49ers Menangguhkan Komentar Rasis Radio Tim Ryan

13

USA – San Francisco 49ers telah menangguhkan analis radio Tim Ryan untuk satu pertandingan karena mengatakan quarterback Baltimore Lamar Jackson mahir melakukan pemalsuan karena “warna kulit gelap dengan sepak bola gelap.”

Ryan membuat komentar pada hari Senin dalam sebuah wawancara di stasiun radio unggulan 49ers KNBR ketika menggambarkan kemampuan Jackson untuk melakukan handoff palsu dan menjaga bola berjalan yang menyakiti San Francisco dalam kerugian 20-17 untuk Ravens pekan lalu.

“Dia benar-benar bagus dalam hal itu, Lamar Jackson, tetapi ketika kamu mempertimbangkan warna kulitnya yang gelap dengan sepak bola yang gelap dengan seragam yang gelap, kamu tidak bisa melihat hal itu,” kata Ryan di udara. “Maksudku, kamu benar-benar tidak bisa melihat kapan dia masuk dan keluar dari titik sulit.”

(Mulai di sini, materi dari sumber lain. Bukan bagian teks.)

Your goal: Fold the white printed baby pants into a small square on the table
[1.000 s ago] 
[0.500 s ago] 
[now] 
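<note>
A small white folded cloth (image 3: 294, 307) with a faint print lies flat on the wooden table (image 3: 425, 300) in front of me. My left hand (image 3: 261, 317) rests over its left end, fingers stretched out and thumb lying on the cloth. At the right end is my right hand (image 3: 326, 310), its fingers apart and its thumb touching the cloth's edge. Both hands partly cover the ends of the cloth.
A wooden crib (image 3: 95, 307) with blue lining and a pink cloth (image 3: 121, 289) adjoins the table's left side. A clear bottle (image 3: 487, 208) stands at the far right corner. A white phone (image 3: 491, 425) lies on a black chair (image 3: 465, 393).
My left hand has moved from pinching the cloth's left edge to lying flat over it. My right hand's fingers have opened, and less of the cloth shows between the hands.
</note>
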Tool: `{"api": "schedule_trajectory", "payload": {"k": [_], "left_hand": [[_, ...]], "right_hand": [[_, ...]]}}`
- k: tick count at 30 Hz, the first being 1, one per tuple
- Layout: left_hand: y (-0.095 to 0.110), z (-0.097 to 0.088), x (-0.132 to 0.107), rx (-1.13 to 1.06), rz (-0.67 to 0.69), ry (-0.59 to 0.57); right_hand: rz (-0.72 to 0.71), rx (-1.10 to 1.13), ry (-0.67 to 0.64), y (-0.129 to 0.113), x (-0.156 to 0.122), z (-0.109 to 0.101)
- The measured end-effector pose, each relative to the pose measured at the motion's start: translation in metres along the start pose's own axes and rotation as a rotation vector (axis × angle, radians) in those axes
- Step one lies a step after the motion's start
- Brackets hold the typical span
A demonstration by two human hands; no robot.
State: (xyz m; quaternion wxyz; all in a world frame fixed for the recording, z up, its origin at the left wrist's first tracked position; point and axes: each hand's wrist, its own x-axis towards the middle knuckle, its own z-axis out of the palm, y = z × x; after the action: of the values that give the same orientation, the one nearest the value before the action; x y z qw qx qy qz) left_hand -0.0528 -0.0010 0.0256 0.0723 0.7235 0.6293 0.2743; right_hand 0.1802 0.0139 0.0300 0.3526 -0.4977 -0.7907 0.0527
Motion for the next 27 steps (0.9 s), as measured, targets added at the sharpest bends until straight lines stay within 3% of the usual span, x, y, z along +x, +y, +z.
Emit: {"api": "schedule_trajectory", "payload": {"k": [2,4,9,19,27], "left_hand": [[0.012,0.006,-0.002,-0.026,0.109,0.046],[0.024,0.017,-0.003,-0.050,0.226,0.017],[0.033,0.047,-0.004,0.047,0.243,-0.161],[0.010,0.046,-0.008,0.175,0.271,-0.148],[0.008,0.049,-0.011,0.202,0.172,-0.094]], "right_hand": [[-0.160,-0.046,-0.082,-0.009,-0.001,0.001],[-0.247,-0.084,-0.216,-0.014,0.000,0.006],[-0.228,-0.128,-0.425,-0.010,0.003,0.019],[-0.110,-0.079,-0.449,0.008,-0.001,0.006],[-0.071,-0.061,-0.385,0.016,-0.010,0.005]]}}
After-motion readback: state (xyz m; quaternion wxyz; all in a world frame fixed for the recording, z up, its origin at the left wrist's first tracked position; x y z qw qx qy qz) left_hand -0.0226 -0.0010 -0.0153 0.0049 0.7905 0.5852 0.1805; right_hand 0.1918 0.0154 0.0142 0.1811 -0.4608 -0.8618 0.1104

Ryan, mantan gelandang bertahan untuk Chicago Bears, mengeluarkan pernyataan permintaan maaf melalui togel online.

“Saya menyesali pilihan kata-kata saya dalam mencoba menggambarkan kondisi permainan. Lamar Jackson adalah pemain sekaliber MVP dan saya sangat menghormatinya. Saya ingin dengan tulus meminta maaf kepadanya dan siapa pun yang saya tersinggung,” katanya.

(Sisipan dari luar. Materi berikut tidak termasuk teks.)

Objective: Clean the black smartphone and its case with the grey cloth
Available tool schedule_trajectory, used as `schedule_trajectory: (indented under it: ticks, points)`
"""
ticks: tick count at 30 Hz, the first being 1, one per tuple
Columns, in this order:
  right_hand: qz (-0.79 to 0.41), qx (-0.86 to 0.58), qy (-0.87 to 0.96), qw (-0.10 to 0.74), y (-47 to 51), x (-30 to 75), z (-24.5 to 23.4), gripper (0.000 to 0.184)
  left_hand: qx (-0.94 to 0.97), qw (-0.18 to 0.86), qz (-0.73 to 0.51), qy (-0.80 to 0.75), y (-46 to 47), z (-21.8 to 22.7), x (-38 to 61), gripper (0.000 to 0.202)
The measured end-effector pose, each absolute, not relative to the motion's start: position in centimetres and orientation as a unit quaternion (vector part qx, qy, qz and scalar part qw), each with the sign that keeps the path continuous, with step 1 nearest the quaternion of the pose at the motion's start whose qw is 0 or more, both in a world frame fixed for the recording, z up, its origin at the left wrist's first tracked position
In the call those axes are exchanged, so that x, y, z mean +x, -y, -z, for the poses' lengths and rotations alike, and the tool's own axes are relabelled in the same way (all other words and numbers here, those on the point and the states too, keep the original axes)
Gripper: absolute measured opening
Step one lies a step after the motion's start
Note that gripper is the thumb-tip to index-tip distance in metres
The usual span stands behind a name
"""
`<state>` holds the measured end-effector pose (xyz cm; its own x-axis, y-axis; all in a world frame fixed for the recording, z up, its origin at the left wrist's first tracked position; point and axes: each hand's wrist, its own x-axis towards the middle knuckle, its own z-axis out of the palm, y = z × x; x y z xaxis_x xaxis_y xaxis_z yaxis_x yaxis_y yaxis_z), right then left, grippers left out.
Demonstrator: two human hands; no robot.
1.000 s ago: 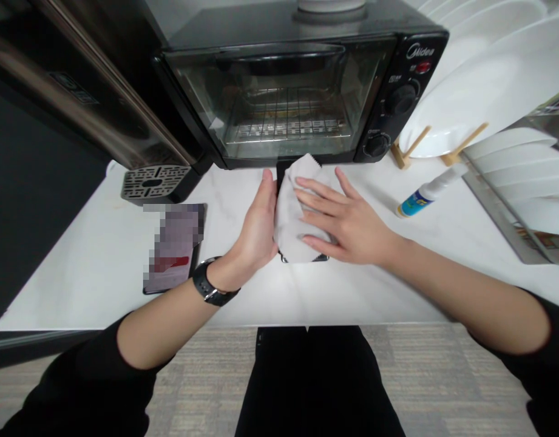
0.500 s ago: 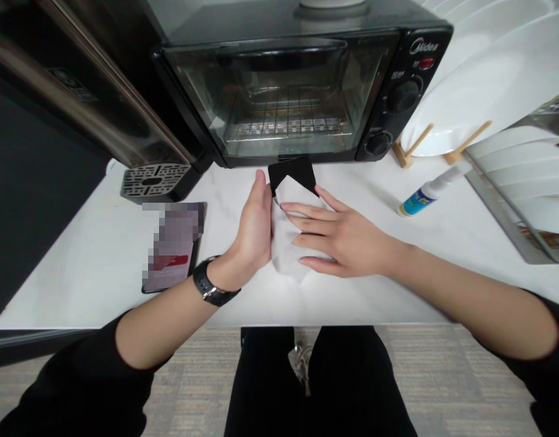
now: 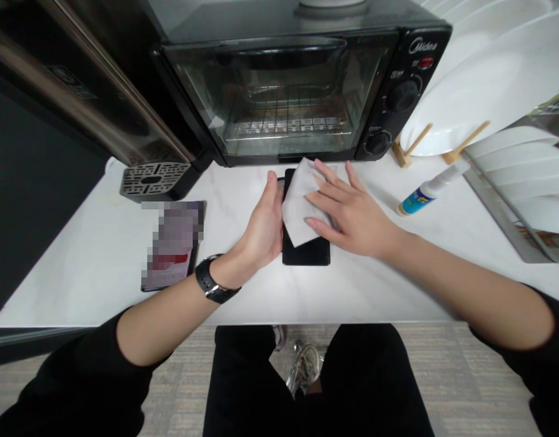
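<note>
1. Here's the left hand (image 3: 261,227), clamped on the left edge of a black phone (image 3: 306,252), thumb running up the side. It's pinning the phone against the tabletop (image 3: 343,297), apparently to stop the slick slab from sliding.
2. The right hand (image 3: 352,209) is working open, fingers spread wide, pressing a white cloth (image 3: 301,203) onto the phone's face. The two hands are staying apart, with the cloth's edge between them.
3. That thin, soft cloth is lying across the phone's upper half, its zigzag-cut edge slanting over the glossy black surface and leaving the lower end bare.
4. Out past the left hand, a second phone (image 3: 172,243) is lying flat, its screen pixelated.
5. Beyond the right hand, a spray bottle (image 3: 427,194) is lying on its side, and a white plate (image 3: 484,85) is leaning in a wooden stand (image 3: 418,145), likely to drain.
6. Straight ahead of both hands, a black Midea toaster oven (image 3: 279,91) is sitting with its glass door closed.
</note>
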<state>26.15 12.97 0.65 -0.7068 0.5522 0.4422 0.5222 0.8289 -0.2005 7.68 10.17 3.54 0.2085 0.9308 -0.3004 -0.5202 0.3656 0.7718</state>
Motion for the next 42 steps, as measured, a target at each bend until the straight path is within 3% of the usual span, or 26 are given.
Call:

The 49ers mengatakan dalam sebuah pernyataan bahwa mereka “kecewa” pada Ryan dan bahwa dia tidak akan menyiarkan pertandingan hari Minggu di New Orleans.

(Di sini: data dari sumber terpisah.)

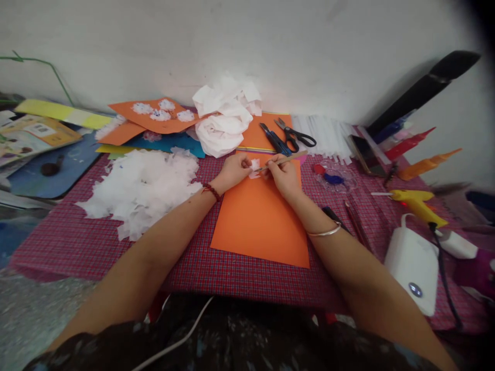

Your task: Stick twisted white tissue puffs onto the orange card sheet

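Observation:
Above the far end of an orange sheet [261, 221], my left hand [234, 171] pinches a small piece of white tissue-like paper [254, 168]. My right hand [285, 178] is closed around a thin tan stick [290, 158], whose tip points left at the white piece. Whether the tip touches the paper is too small to tell. A large pile of cut white pieces [143, 185] lies left of my left forearm. Beyond my hands are black-handled scissors [296, 138] and a blue-black cutter [275, 140].
Crumpled white paper [224, 129] stands by the wall beside an orange sheet with white fluffy clusters [154, 114]. White strips [323, 135], a phone [366, 154], a yellow glue gun [417, 203] and a white box-shaped device [413, 263] are on the right. A black cord runs down from the glue gun.

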Tool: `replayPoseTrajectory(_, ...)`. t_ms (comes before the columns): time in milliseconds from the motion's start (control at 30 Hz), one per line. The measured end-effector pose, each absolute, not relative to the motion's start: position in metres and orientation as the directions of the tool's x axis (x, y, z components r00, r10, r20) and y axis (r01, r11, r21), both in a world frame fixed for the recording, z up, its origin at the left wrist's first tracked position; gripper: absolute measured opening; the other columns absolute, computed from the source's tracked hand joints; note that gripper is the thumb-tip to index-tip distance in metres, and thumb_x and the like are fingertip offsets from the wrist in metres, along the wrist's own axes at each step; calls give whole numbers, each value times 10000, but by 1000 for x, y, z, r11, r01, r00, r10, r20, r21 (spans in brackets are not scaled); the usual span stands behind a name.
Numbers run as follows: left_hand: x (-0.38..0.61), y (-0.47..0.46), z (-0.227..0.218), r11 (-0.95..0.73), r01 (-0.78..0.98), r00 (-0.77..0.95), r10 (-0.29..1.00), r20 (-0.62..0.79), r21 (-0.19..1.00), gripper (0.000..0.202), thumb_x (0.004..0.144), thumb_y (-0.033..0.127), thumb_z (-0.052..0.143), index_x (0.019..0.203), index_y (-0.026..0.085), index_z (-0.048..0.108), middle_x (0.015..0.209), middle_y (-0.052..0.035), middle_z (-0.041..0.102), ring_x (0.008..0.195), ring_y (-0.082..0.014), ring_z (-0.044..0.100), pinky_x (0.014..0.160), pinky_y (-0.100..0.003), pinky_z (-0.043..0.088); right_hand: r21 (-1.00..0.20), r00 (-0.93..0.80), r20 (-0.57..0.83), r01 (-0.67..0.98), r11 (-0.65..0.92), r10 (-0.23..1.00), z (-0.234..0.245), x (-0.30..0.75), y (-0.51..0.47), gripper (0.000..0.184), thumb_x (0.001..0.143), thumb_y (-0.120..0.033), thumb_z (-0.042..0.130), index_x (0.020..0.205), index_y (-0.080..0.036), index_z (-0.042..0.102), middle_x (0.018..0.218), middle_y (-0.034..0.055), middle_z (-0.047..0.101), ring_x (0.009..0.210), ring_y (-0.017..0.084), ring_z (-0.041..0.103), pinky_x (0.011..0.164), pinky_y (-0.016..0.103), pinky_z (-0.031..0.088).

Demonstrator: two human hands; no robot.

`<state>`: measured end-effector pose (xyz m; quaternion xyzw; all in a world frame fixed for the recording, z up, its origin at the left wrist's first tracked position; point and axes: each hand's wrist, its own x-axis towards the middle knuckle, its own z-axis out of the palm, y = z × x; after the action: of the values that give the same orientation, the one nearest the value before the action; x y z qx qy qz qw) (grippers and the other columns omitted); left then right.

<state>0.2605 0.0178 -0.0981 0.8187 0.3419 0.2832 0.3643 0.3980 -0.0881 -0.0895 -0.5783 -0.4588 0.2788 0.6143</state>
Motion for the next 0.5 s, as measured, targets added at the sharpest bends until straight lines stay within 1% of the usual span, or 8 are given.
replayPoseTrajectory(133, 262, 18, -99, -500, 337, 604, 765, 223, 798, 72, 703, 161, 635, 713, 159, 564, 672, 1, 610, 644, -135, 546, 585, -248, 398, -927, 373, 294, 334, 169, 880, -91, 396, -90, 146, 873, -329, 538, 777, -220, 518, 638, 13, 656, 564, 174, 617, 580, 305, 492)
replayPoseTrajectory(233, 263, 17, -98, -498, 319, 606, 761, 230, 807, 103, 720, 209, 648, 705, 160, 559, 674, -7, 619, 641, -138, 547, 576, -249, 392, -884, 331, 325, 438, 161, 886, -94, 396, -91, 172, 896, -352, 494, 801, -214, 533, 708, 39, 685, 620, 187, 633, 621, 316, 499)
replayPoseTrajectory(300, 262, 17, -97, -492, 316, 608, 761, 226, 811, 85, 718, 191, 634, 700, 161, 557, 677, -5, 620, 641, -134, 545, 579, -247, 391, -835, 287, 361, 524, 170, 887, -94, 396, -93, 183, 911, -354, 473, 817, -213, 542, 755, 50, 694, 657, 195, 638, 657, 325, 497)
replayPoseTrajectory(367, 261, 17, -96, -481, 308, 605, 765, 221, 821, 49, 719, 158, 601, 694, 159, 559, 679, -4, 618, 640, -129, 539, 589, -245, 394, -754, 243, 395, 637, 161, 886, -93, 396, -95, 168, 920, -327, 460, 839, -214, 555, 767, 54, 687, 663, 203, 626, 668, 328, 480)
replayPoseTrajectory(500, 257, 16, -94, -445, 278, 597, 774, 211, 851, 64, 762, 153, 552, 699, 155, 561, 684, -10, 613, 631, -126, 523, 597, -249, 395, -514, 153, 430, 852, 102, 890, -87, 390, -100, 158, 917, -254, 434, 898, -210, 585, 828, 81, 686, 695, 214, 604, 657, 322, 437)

“Kami memegang Tim dengan standar tinggi sebagai perwakilan dari organisasi kami dan dia harus lebih bijaksana dengan kata-katanya,” kata tim. “Tim telah menyatakan penyesalannya dalam pernyataan publik dan juga melakukannya dengan kami secara pribadi. Kami tahu Tim sebagai orang yang berintegritas tinggi dan yakin dia akan tumbuh dan belajar dari pengalaman ini.”

Ryan bermain empat musim di NFL bersama Chicago. Dia adalah seorang analis TV di Fox selama 11 tahun dan telah menghabiskan enam musim terakhir memanggil 49ers game di radio.

The 49ers mengatakan mereka memanggil para Ravens untuk “menyampaikan permintaan maaf kami dan meyakinkan mereka bahwa masalah itu tidak dianggap enteng,” menurut San Francisco Chronicle, yang pertama kali melaporkan penangguhan tersebut.